• _THE PROBLEM_
Nothing but the lines from the one with "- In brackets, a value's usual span" down to the one with "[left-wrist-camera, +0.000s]" should be returned, exactly and with both ends included, from the material below.

[[ DATA SUPPLIED, beginning ]]

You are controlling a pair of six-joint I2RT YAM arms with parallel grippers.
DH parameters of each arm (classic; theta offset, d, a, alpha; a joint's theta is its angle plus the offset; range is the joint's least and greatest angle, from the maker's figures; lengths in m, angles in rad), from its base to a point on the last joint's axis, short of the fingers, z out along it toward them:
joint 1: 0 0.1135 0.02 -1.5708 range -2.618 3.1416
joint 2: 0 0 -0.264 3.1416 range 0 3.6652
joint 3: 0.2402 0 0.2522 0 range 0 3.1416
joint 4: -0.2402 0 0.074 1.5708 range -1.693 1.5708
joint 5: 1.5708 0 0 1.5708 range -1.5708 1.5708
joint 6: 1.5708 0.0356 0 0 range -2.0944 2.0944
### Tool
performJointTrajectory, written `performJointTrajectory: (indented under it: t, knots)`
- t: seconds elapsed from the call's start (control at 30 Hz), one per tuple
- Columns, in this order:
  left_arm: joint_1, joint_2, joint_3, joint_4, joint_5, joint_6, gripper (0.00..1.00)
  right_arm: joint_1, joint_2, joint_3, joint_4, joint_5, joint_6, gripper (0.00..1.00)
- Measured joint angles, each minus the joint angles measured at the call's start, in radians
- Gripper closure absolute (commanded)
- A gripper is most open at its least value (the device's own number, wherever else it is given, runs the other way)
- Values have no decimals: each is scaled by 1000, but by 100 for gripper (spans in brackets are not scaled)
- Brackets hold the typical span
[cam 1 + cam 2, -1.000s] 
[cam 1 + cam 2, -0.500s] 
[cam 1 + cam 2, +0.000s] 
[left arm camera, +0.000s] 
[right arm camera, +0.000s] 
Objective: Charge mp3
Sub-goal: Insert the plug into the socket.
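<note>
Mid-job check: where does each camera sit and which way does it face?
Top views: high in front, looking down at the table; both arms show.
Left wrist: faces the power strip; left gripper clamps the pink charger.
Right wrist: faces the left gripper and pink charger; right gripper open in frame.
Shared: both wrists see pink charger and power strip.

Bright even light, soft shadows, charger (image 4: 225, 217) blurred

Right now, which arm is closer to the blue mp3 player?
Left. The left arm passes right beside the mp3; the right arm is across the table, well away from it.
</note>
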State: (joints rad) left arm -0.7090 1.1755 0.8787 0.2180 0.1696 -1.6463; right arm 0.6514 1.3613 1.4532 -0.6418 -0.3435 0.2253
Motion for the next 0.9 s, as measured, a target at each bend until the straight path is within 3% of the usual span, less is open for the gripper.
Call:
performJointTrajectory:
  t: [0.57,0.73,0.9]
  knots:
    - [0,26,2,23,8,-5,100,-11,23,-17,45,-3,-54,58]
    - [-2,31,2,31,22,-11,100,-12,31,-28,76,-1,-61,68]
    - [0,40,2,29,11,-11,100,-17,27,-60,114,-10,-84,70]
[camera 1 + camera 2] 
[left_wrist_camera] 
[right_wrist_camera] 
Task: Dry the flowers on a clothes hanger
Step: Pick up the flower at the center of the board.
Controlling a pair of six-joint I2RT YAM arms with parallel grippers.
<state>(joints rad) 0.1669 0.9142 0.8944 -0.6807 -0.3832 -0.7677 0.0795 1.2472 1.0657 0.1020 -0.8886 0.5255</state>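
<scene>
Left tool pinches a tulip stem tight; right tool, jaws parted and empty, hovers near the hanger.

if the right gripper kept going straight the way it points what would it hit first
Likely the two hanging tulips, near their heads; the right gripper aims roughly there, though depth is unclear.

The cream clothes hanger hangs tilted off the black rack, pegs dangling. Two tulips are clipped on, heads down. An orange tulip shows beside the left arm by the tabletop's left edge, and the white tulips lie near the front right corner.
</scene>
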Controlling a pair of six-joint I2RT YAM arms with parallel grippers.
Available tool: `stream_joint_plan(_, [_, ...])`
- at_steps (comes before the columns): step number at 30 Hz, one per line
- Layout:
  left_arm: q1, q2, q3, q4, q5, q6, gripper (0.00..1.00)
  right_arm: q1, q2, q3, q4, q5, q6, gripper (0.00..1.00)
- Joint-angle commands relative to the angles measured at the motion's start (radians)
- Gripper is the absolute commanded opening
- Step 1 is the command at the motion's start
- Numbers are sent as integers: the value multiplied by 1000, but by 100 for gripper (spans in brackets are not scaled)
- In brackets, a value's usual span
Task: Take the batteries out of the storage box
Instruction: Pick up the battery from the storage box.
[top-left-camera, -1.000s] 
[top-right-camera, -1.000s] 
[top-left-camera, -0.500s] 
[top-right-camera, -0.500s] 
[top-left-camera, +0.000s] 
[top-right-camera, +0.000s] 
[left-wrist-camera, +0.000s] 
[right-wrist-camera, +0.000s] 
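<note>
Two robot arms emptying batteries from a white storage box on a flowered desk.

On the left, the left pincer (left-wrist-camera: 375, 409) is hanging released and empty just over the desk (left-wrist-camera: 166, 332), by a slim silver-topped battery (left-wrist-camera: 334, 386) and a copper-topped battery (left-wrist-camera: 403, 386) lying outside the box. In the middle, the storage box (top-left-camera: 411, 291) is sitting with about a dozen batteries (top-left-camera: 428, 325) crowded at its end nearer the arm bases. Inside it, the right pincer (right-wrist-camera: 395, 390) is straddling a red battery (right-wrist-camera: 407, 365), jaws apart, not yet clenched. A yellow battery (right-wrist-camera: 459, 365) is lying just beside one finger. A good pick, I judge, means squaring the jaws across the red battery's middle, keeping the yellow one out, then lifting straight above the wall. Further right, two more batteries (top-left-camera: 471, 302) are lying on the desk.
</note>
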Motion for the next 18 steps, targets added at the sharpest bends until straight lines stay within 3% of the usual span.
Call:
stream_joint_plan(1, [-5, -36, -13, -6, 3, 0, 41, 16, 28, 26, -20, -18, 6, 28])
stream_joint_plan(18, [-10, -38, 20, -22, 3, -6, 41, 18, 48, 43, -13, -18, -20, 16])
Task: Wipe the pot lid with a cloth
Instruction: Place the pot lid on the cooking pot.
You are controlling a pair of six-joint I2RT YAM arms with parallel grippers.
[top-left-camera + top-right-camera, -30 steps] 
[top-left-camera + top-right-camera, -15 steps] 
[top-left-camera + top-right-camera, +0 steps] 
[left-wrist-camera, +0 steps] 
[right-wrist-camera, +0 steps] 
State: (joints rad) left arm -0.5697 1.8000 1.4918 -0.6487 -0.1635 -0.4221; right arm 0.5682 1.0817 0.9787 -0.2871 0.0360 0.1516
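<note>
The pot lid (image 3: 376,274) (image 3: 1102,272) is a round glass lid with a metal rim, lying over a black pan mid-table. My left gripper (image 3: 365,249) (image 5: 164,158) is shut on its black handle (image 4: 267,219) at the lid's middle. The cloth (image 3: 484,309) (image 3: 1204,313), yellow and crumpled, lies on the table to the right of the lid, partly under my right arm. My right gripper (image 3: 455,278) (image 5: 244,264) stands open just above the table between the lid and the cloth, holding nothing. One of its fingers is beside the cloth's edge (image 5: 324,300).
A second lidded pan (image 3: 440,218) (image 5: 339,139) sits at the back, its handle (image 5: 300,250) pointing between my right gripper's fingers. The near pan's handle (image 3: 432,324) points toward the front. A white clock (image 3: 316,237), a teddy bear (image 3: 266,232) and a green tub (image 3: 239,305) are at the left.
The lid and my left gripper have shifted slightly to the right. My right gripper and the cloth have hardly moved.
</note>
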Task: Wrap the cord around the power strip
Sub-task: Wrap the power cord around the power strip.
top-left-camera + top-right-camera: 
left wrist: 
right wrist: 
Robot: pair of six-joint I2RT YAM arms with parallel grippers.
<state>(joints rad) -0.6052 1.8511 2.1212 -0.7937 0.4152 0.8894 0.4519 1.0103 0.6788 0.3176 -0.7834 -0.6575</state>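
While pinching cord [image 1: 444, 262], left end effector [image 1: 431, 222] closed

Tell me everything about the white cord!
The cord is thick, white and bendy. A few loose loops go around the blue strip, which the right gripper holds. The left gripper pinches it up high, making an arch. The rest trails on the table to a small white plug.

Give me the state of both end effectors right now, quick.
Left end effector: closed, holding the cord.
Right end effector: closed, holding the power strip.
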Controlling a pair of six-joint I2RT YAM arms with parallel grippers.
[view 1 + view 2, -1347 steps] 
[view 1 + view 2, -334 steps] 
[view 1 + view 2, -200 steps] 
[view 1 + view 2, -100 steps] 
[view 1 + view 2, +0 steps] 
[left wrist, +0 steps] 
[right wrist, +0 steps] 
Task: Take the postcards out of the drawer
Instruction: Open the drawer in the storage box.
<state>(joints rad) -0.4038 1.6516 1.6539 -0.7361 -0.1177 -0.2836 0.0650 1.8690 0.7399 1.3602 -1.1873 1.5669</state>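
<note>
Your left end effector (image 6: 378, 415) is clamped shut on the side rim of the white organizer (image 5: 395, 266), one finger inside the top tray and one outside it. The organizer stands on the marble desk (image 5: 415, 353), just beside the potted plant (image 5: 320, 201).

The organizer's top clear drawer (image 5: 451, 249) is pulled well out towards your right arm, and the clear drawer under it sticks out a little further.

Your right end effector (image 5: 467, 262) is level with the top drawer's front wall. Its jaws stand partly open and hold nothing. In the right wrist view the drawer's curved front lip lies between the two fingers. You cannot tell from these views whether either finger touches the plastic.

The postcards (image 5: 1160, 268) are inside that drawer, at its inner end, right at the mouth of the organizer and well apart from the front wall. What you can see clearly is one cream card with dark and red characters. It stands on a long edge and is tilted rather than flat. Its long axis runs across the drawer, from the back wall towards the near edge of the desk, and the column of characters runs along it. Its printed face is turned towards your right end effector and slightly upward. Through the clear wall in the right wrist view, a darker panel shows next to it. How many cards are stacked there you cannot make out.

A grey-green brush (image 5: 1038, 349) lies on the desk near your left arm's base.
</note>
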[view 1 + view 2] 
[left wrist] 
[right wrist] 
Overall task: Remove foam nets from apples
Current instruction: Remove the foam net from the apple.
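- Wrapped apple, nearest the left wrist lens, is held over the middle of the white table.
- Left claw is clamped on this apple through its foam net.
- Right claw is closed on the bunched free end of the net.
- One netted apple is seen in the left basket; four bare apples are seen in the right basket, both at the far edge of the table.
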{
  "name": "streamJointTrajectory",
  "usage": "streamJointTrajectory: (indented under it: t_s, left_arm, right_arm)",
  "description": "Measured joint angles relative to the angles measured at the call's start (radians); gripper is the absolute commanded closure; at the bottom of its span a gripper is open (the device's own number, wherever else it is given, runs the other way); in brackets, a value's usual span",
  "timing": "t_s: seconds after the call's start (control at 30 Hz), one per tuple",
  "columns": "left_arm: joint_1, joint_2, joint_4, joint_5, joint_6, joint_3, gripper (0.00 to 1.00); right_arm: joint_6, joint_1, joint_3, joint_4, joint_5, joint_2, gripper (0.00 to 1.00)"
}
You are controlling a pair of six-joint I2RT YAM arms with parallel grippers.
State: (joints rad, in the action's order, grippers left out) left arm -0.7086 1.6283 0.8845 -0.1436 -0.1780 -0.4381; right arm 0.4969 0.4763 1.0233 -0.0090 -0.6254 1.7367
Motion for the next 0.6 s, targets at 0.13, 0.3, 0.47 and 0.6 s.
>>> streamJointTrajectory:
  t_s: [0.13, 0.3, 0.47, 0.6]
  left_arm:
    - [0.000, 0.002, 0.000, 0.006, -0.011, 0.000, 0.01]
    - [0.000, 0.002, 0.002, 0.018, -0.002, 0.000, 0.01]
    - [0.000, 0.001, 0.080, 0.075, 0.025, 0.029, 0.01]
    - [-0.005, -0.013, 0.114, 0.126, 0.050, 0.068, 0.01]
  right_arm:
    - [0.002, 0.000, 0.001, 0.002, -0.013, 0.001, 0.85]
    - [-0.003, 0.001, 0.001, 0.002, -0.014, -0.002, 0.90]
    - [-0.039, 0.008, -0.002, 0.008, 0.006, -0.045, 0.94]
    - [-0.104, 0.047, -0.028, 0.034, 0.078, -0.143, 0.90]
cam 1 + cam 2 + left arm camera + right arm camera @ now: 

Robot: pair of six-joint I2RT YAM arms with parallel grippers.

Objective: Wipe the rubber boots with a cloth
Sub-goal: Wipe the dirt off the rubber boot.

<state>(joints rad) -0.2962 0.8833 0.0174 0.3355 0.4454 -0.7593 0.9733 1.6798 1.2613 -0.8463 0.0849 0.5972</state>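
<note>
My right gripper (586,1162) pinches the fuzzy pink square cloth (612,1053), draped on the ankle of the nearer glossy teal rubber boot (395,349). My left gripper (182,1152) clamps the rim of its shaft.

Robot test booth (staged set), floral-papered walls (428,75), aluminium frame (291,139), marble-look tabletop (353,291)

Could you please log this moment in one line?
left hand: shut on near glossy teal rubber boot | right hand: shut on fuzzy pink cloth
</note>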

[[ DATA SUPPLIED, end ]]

• _OUTPUT_
- In brackets, a value's usual span
Task: Take the batteries out of the storage box
Instruction: Pick up the battery from the storage box.
[top-left-camera, -1.000s] 
[top-right-camera, -1.000s] 
[top-left-camera, -0.500s] 
[top-right-camera, -0.500s] 
[top-left-camera, +0.000s] 
[top-right-camera, +0.000s] 
[left-wrist-camera, +0.000s] 

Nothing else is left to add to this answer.